BRIEF. Begin at the line containing "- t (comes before" in the data below and go on through the line containing "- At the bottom", repeating each line exactly; include both ends and no other line.

DATA SECTION.
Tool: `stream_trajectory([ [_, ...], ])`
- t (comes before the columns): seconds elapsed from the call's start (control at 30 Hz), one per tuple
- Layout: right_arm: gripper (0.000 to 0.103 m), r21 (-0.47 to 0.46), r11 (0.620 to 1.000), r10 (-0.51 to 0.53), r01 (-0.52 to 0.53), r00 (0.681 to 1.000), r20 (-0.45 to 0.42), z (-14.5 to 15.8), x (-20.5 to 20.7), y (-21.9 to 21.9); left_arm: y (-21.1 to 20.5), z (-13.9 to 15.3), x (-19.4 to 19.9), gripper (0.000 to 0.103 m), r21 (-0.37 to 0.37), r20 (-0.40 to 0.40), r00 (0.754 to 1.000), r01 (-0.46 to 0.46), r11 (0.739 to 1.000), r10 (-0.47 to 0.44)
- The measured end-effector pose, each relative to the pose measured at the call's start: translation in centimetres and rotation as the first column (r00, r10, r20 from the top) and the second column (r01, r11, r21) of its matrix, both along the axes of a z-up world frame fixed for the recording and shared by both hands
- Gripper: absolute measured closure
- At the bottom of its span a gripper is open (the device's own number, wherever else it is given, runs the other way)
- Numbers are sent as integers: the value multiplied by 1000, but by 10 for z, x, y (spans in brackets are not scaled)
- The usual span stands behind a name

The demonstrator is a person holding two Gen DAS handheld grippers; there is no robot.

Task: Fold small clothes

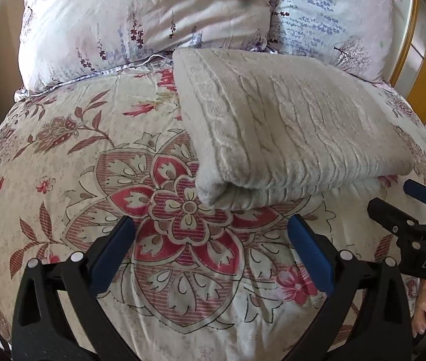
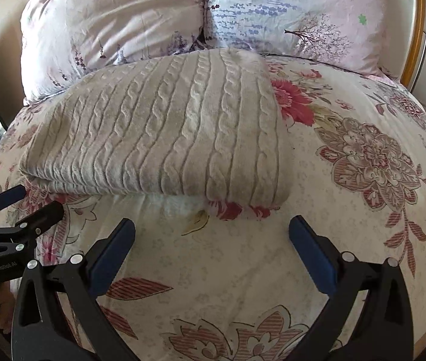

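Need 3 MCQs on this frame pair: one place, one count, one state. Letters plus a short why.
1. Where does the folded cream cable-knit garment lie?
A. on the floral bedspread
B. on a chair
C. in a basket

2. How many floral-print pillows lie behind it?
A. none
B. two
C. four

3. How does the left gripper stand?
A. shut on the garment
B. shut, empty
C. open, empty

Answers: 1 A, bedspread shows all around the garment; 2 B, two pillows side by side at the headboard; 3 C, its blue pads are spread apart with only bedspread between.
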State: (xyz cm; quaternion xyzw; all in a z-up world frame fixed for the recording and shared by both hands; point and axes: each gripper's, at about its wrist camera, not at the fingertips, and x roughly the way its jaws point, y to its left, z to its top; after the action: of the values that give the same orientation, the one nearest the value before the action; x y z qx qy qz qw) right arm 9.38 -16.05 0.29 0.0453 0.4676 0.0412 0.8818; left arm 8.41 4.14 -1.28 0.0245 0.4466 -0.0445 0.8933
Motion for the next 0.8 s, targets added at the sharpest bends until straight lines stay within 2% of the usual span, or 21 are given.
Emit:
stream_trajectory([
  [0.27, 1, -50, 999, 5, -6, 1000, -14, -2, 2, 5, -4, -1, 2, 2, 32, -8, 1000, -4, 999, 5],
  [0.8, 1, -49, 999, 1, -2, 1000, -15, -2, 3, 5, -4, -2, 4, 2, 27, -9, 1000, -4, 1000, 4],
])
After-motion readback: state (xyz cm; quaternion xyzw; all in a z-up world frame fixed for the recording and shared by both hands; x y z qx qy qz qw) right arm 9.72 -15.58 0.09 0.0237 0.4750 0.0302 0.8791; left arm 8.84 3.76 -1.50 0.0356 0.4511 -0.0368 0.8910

SOLUTION BELOW.
- t (comes before the columns): seconds elapsed from the call's start (control at 30 Hz), one per tuple
- Layout: right_arm: gripper (0.000 to 0.103 m), r21 (-0.47 to 0.46), r11 (0.620 to 1.000), r10 (-0.51 to 0.53), r01 (-0.52 to 0.53), r00 (0.681 to 1.000), r20 (-0.45 to 0.42), z (-14.5 to 15.8), x (-20.5 to 20.7), y (-21.9 to 21.9); left_arm: y (-21.1 to 20.5), z (-13.9 to 15.3), x (-19.4 to 19.9), gripper (0.000 to 0.103 m), r21 (-0.37 to 0.37), r20 (-0.40 to 0.40), r00 (0.754 to 1.000), r01 (-0.46 to 0.46), r11 (0.739 to 1.000), r10 (-0.47 to 0.44)
- The measured end-effector pose, each relative to the pose measured at the call's start: translation in centimetres and rotation as the first column (r00, r10, r20 from the top) and the second column (r01, r11, r21) of its matrix, both along the axes of a z-up world frame fixed for the recording and shared by both hands
- Gripper: absolute measured closure
- At the bottom of its span a gripper is open (the device's own number, wherever else it is given, runs the other way)

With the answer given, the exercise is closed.